▶ **WHAT IS BEING ASKED**
Leave out the images; return the rest of the data exactly.

▶ **GIVEN DATA**
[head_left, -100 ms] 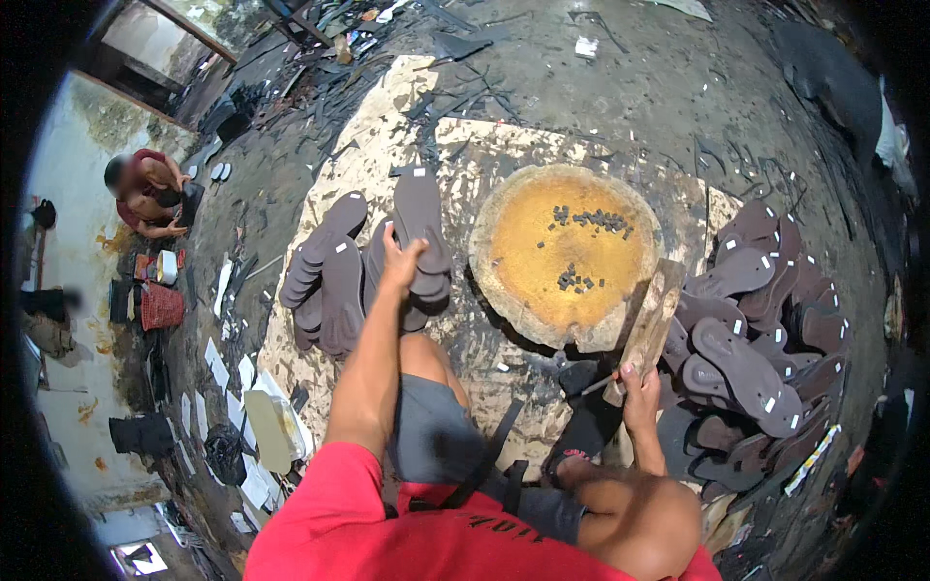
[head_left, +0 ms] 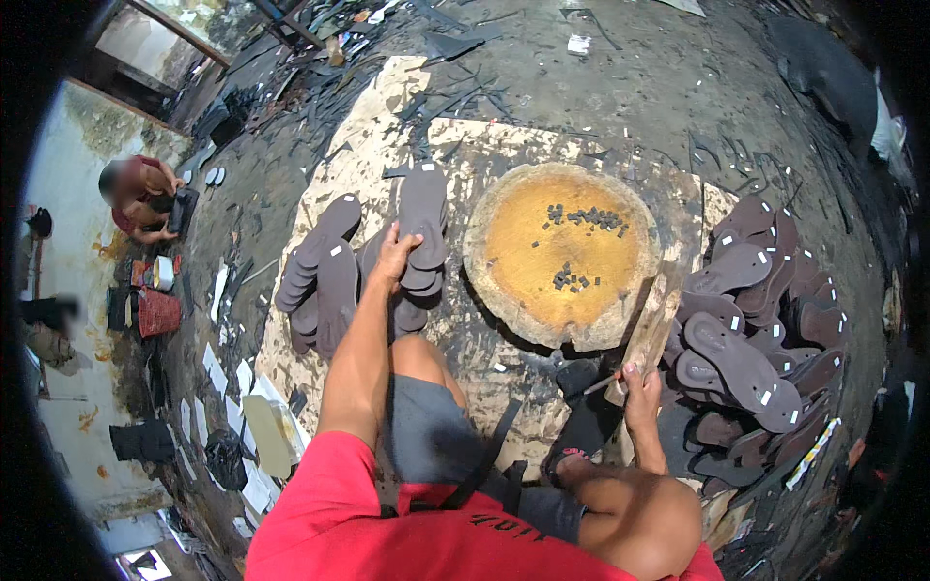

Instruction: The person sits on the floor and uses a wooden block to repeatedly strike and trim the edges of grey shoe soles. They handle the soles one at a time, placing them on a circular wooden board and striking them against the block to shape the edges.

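Note:
My left hand [head_left: 395, 258] is closed on the edge of a brown sandal sole [head_left: 423, 208], its thumb over the side. That sole lies over several others in a stack. More stacked brown soles [head_left: 336, 290] stand to the left of it. My right hand [head_left: 640, 389] is closed around the near end of a rough wooden bat [head_left: 655, 324], which slants up beside the round chopping block. A thin rod [head_left: 603, 382] also sticks out to the left of that hand; its other end is hidden in the grip.
The round wood block [head_left: 523, 276] has small dark cut pieces [head_left: 593, 220] on its yellowish top. A heap of brown soles [head_left: 746, 358] lies at the right. Another person [head_left: 145, 198] squats at the far left beside a red basket [head_left: 159, 313]. Dark scraps litter the floor.
My left hand and the top sole have shifted slightly, the sole a little up and right. My right hand keeps its hold on the wooden bat. The whole view has drifted slightly.

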The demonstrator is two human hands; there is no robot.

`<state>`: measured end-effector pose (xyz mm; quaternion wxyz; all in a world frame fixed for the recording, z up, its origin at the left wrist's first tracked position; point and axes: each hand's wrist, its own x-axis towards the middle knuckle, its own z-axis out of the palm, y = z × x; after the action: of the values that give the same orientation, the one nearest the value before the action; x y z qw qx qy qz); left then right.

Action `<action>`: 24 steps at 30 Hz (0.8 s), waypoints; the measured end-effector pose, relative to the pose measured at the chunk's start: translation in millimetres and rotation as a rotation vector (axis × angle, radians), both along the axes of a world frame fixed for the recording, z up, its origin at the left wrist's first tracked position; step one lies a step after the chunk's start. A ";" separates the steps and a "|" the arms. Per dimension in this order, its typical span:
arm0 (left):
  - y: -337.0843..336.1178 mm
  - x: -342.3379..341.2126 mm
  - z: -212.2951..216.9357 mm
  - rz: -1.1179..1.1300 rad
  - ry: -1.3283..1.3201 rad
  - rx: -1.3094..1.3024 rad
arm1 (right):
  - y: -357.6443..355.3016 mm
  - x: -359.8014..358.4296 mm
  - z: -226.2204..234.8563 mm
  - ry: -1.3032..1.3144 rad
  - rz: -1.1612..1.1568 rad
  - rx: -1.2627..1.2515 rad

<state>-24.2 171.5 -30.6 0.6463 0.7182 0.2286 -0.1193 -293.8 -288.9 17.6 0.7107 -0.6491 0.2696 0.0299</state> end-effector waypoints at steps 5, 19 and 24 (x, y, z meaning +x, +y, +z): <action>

▶ **REPLY TO THE TASK**
[head_left, -100 ms] 
[head_left, +0 ms] 

Instruction: The person sits on the floor and uses a wooden block to repeatedly strike and trim the edges of grey shoe soles. They handle the soles one at a time, placing them on a circular wooden board and striking them against the block to shape the edges.

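Note:
My left hand [head_left: 395, 258] is closed on the edge of a brown sandal sole [head_left: 423, 208], its thumb over the side. That sole lies over several others in a stack. More stacked brown soles [head_left: 336, 290] stand to the left of it. My right hand [head_left: 640, 389] is closed around the near end of a rough wooden bat [head_left: 655, 324], which slants up beside the round chopping block. A thin rod [head_left: 603, 382] also sticks out to the left of that hand; its other end is hidden in the grip.
The round wood block [head_left: 523, 276] has small dark cut pieces [head_left: 593, 220] on its yellowish top. A heap of brown soles [head_left: 746, 358] lies at the right. Another person [head_left: 145, 198] squats at the far left beside a red basket [head_left: 159, 313]. Dark scraps litter the floor.
My left hand and the top sole have shifted slightly, the sole a little up and right. My right hand keeps its hold on the wooden bat. The whole view has drifted slightly.
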
The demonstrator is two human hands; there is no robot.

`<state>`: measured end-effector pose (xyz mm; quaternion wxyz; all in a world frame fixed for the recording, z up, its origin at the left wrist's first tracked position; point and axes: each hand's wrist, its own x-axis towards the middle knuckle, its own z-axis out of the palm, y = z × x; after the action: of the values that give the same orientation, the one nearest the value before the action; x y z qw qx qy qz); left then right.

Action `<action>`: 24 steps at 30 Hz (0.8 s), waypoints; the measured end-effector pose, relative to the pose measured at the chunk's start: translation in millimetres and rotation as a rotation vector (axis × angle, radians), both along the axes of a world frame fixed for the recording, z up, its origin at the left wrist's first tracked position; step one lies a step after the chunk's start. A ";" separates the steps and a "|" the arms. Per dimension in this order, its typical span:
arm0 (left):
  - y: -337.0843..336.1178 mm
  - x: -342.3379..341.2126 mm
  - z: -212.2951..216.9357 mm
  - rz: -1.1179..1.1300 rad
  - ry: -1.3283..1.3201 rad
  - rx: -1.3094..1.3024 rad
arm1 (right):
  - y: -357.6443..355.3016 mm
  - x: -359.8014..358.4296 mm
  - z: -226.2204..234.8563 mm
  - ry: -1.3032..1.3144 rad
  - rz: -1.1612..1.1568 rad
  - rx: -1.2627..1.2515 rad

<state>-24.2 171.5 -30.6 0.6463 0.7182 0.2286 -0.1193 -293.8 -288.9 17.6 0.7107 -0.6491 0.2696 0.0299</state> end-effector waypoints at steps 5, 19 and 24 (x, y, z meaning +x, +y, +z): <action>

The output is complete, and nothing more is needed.